I mentioned a couple ways that necromancy deals with staving off death from the physical body. I mentioned the alteration of the body through repair or the use of a vessel, like a phylactery. I also mentioned the manipulation of time.

Imagine you’re a particularly clever necromancer, one who explores the soul’s connection between the infinite and the finite, those two binary positions. If the finite is expressed as 1, then the infinite could be expressed as 0. These are mathematical limits, and the human soul exists between them somewhere. But what if you explored mathematics in addition to necromancy? Things like Zeno’s Paradox and the nature of fractals. You would find that between two limits, even 0 and 1, there is an infinity of points curling in on themselves, nested upon one another to eternity. If the human Hausdorff dimension exists somewhere between 0 and 1, is there a bizarre decimal value, a little valley where you could live inside the limits but outside of existence? Is it possible for mathematics to come across a piece of math that takes it outside of anything math can explain?
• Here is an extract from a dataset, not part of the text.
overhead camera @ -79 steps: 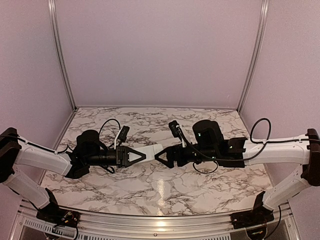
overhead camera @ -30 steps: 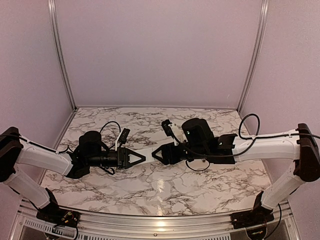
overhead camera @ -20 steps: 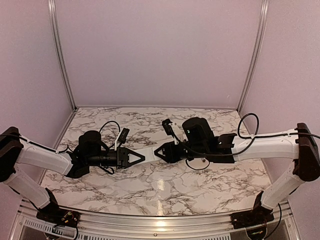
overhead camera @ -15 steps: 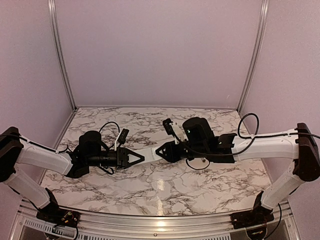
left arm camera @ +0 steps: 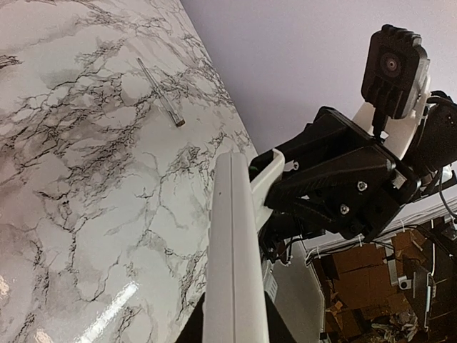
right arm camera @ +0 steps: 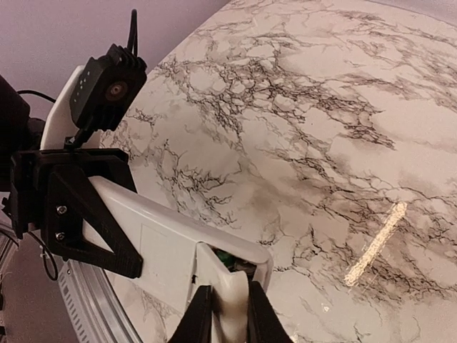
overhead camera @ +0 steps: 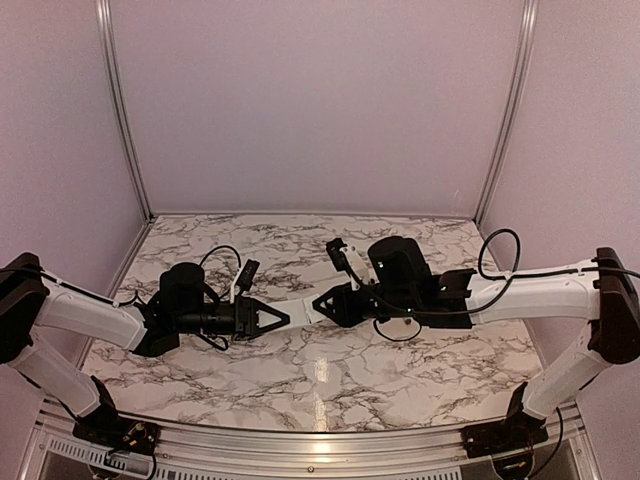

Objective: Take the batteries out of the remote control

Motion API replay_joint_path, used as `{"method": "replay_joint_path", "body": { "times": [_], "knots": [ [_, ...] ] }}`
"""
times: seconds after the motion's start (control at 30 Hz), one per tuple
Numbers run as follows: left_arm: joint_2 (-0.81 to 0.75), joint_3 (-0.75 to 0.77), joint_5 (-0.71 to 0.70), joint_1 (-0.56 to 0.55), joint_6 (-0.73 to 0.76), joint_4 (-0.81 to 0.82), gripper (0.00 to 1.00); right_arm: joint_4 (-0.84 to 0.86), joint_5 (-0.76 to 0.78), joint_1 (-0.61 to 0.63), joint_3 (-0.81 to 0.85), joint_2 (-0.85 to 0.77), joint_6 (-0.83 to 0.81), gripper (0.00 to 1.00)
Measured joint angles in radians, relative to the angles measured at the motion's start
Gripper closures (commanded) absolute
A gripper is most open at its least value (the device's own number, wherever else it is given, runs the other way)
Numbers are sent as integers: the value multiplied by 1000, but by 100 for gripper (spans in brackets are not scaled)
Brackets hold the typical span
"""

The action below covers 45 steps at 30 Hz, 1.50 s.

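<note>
The white remote control [overhead camera: 301, 304] hangs above the marble table between the two arms. My left gripper [overhead camera: 274, 318] is shut on its left end; in the left wrist view the remote control [left arm camera: 235, 257] runs edge-on out from between my fingers. My right gripper [right arm camera: 223, 304] is shut on the white battery cover [right arm camera: 230, 282], which stands lifted off the remote control's [right arm camera: 153, 239] back at its right end. A dark gap with a green part [right arm camera: 230, 260] shows under the cover. The batteries are hidden.
A long thin pale rod [left arm camera: 159, 93] lies on the marble table [overhead camera: 330, 375] beyond the remote. Purple walls close in the back and both sides. A metal rail [overhead camera: 320, 442] runs along the near edge.
My right gripper's jaws have closed onto the battery cover at the remote's right end. The left gripper has kept its hold and barely moved.
</note>
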Motion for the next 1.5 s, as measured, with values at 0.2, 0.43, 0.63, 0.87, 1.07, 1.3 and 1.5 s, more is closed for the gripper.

It’s absolutely possible. In fact, it’s impossible to prove it’s not.

There’s a theory called Godel’s Incompleteness Theorem. From Wikipedia:

“The first incompleteness theorem states that no consistent system of axioms whose theorems can be listed by an “effective procedure” (i.e., any sort of algorithm) is capable of proving all truths about the relations of the natural numbers (arithmetic). For any such system, there will always be statements about the natural numbers that are true, but that are unprovable within the system. The second incompleteness theorem, an extension of the first, shows that such a system cannot demonstrate its own consistency.”

What this boils down to is that there is no way to definitively prove that any given system, like mathematics, is consistent when you use that system to test itself. So imagine you want to escape the finite and the infinite from within that system of 0 and 1. It’s not impossible. In fact, there are already things within that boundary that show that there’s whole worlds within the bounds of 0 and 1, where everything breaks down and the rules become meaningless: fractals.

IMG_0855Imagine escaping three dimensions for 1.38 dimensions. Death has no meaning there. Your body has no meaning there. It’s a kind of infinity, just a smaller type, a stranger type within a bigger infinity. Your soul, your self, that’s infinite, too. You could live forever. But it’s the crossing over that would be difficult–transcending or descending from this dimension.

And this is where everything goes wrong for our necromantic protagonist.

He doesn’t make it from this dimension into the fractal dimension. He makes a mistake, somewhere deep in his arcane mathematics. And now his soul, his self, is trapped between the finite, the infinite, and another, fractal infinity. As you can probably imagine, this non-Euclidean, neo-Lovecraftian experience can drive a person insane.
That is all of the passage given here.